LAJITAS — Standing on the slippery bank of the Rio Grande last Saturday afternoon, the thermometer flirting with the century mark, I watched a tall, regal woman in jeans, boots and a white western shirt step into the stream from the Mexican side and carefully make her way across. Her husband held one arm and a young friend the other as they forded the river at the historic Lajitas Crossing. From the American side, a loudspeaker blared the Flatlanders’ “Borderless Love” (“where there’s no need for a wall at all”); on the Mexican side, Conjunto Furia Nortena offered up a jaunty tune of its own.

Voices From Both Sides Festival-goers either frolicked in the water or chatted with friends who lived across the river. Some were barefoot and wore shorts or swim suits; others waded into the thigh-high water in their jeans and boots. I noticed one young man in a floating chair reading a book, oblivious to the cheerful crowd on both banks and in the water. Parked on a bluff high above the river was a white SUV with the broad green slash of the U.S. Border Patrol on its door.

The woman I watched crossing the international border was Maria de Jesus Villanueva, the mayor of San Carlos, a small town about 10 miles south (known officially as Manuel Benavides).

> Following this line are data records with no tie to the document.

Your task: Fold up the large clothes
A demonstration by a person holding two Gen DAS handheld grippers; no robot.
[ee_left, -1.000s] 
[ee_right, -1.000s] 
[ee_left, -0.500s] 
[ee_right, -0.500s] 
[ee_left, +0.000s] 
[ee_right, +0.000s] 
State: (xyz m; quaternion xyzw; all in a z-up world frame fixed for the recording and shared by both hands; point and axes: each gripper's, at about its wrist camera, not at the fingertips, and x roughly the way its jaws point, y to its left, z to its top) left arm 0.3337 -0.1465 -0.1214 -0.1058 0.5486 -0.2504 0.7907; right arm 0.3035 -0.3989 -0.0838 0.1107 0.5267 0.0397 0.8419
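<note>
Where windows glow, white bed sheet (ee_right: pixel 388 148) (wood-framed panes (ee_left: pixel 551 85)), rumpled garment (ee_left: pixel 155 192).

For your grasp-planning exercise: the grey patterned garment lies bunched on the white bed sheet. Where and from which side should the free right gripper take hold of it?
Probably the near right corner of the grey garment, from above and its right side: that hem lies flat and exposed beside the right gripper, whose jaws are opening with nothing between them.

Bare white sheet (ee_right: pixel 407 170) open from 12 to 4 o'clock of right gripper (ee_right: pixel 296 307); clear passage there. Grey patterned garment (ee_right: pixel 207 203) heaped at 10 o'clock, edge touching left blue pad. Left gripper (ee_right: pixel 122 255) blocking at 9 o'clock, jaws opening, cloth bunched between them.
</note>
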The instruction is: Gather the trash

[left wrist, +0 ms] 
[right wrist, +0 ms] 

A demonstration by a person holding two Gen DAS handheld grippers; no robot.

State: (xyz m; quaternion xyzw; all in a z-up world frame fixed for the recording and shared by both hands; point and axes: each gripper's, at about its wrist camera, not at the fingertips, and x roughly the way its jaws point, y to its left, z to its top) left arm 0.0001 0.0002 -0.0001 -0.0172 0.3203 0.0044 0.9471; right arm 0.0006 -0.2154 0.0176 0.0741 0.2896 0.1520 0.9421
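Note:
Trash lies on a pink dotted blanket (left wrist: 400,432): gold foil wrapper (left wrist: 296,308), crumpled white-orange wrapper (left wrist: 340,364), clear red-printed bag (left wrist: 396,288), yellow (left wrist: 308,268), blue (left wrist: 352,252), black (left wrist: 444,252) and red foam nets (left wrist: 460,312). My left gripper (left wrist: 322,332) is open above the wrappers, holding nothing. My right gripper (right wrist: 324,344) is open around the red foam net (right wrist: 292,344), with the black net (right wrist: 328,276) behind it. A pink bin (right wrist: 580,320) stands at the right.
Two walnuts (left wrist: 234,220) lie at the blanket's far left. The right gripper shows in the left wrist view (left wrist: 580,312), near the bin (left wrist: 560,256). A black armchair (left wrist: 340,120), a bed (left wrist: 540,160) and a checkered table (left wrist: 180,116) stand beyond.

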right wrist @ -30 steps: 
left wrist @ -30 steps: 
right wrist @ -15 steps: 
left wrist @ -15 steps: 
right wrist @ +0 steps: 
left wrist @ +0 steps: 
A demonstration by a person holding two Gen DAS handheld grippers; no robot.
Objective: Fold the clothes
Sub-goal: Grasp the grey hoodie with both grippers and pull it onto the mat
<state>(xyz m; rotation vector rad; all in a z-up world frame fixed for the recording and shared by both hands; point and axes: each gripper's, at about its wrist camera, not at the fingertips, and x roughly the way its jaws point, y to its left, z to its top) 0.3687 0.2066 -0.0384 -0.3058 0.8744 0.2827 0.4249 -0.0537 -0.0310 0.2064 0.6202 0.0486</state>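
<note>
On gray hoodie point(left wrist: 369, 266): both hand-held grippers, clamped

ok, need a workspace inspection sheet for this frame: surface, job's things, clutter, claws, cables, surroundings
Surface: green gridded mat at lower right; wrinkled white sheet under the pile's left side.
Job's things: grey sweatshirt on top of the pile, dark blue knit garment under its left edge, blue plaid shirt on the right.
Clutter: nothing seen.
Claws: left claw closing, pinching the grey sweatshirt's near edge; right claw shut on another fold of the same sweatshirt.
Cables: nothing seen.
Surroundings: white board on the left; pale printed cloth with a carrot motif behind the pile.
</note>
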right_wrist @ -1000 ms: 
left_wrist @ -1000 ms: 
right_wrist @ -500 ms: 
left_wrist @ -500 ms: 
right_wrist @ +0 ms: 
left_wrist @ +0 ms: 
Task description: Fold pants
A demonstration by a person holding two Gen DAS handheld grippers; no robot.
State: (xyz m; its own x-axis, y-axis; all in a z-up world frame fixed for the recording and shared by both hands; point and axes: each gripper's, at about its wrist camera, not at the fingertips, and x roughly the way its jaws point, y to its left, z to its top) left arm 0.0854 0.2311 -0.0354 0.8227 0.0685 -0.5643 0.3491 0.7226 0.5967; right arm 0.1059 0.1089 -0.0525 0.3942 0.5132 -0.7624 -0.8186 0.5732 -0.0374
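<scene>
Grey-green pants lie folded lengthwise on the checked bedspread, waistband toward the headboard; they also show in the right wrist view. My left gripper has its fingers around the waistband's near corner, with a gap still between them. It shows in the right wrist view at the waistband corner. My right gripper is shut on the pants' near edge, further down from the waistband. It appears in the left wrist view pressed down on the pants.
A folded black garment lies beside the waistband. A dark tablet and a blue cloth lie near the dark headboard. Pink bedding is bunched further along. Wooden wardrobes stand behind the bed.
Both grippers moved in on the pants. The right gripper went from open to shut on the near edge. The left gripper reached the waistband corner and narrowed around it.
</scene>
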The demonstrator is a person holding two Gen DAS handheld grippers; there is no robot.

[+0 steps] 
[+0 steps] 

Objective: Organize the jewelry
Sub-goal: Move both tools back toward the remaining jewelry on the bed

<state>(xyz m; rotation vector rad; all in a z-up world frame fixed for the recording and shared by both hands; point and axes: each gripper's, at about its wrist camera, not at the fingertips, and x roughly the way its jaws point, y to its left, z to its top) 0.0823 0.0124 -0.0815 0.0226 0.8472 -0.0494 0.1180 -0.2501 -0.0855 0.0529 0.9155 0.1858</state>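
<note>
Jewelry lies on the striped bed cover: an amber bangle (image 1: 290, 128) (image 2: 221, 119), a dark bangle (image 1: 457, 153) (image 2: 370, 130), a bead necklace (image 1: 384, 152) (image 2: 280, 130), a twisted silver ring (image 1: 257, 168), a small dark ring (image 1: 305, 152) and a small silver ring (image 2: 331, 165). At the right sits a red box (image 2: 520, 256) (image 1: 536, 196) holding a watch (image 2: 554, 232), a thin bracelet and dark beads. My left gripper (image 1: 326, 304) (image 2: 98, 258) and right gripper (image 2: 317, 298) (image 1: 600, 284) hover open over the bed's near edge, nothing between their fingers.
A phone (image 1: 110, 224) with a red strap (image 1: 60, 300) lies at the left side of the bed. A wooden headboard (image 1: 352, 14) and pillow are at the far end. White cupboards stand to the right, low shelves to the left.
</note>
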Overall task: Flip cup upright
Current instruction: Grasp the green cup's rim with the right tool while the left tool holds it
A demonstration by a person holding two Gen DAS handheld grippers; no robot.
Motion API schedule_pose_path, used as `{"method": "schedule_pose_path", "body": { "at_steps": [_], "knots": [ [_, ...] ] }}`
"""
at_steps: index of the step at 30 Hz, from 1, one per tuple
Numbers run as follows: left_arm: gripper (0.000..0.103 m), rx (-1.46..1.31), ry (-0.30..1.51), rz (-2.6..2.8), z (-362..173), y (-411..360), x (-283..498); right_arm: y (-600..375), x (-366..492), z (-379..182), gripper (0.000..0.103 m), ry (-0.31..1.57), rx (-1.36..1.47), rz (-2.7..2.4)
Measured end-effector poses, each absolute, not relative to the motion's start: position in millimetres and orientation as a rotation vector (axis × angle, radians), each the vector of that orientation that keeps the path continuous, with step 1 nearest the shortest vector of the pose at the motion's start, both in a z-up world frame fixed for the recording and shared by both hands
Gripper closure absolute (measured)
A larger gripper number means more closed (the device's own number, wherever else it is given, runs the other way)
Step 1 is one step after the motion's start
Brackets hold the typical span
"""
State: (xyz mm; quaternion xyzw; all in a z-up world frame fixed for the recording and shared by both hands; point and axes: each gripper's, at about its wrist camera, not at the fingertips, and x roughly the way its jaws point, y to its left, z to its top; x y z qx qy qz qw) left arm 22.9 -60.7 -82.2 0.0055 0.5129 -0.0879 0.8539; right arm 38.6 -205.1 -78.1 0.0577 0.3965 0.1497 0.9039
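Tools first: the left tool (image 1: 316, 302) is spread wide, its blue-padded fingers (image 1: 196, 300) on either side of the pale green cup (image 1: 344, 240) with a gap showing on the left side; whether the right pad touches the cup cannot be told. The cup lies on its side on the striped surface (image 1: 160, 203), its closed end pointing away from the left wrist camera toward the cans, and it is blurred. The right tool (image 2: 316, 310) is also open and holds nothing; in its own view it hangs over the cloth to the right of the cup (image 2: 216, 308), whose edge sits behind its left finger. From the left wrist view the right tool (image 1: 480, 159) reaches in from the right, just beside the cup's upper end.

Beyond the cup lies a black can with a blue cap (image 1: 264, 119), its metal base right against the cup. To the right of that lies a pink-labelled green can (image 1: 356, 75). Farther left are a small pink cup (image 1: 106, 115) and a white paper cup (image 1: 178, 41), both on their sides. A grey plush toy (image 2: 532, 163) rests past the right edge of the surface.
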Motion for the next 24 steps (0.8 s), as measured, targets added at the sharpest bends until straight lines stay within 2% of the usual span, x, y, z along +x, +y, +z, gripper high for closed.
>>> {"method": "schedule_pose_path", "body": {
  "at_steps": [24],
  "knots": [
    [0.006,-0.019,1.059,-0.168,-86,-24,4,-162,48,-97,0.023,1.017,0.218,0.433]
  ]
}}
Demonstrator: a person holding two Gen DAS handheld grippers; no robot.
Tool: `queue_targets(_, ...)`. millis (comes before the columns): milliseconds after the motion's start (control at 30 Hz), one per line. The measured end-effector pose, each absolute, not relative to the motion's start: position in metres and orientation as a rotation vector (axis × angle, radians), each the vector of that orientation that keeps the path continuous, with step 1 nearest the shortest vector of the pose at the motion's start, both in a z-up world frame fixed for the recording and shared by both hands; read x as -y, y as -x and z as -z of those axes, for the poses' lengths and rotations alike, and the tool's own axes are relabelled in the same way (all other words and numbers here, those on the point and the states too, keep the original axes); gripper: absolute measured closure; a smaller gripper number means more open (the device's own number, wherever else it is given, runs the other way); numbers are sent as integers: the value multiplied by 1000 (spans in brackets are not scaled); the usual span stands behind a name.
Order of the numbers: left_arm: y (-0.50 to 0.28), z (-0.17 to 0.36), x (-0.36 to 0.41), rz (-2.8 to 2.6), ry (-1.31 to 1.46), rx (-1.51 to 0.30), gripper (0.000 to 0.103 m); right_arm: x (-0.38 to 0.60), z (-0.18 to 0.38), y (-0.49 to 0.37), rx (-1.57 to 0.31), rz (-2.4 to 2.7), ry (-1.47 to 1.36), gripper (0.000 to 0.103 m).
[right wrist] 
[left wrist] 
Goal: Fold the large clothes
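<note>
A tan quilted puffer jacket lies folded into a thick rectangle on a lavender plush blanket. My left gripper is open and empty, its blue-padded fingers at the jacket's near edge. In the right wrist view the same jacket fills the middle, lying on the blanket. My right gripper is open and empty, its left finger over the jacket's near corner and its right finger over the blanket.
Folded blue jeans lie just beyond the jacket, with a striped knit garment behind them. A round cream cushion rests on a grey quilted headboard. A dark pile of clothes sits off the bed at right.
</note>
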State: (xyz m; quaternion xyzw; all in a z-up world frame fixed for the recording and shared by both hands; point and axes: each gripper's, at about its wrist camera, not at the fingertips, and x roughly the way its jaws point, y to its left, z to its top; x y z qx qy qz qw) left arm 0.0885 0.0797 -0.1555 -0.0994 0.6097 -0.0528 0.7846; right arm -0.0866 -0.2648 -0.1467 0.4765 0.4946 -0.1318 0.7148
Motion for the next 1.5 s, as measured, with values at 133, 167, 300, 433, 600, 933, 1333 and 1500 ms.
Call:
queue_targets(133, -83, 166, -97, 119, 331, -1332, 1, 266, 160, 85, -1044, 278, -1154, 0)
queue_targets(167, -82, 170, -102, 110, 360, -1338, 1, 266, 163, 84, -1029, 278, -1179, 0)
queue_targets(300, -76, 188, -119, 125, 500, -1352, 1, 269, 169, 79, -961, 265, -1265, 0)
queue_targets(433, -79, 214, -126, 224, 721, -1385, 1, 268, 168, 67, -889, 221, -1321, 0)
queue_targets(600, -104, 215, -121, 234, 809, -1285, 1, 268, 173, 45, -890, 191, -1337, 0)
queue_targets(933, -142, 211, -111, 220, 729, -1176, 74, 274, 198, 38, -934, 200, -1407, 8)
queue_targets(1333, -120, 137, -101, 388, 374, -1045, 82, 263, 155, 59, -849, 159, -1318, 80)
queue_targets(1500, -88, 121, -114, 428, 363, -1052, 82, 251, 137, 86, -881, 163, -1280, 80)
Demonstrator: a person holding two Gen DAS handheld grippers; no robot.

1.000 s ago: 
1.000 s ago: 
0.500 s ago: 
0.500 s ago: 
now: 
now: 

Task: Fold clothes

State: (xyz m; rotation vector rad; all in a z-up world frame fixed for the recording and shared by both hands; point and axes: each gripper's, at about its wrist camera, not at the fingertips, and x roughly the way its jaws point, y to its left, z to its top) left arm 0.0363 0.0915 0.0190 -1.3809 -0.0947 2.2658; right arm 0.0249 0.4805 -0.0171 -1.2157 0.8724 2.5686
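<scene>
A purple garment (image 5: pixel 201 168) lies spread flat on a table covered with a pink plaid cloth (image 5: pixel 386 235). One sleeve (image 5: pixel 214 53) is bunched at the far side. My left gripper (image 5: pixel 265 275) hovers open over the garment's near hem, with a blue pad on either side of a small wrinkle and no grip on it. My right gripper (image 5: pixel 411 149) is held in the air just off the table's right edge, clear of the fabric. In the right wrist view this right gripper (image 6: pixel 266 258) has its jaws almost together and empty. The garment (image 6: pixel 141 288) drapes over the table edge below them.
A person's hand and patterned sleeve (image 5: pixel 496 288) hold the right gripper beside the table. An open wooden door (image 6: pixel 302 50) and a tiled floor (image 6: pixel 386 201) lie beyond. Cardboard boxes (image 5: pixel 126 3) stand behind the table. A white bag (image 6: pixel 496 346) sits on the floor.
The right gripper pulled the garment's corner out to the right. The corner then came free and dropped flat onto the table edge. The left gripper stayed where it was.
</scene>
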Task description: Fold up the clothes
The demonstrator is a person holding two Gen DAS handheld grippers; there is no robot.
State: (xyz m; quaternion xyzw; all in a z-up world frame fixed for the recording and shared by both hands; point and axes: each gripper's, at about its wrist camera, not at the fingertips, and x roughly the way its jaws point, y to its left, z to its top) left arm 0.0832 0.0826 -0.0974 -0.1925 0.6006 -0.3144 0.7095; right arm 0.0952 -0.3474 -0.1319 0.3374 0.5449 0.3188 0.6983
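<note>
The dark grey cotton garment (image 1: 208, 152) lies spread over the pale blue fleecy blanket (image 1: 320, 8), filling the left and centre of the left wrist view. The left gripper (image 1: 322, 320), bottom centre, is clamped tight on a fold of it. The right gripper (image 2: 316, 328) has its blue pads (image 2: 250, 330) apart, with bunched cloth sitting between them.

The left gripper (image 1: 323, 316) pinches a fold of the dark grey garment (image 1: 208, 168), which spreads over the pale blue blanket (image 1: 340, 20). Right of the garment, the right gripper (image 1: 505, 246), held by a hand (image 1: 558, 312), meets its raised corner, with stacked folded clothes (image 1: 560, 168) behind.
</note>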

As her honor, the mayor, explained to me en espanol, with her young friend translating, she waded across to visit with friends and relatives who live on this side of the river, but she was making a symbolic gesture, as well. She was commemorating a time not long ago when ties of friendship and community transcended border barriers, when the river separating two nations was merely an inconvenience running through a cohesive bi-national community. She and her fellow revelers wish for that again, for a time when Lajitas was one of several “unpatrolled ports of entry” in this ruggedly beautiful, sparsely populated Big Bend region.

“I wish President Trump could see this,” Villanueva told me. “He needs to come here.”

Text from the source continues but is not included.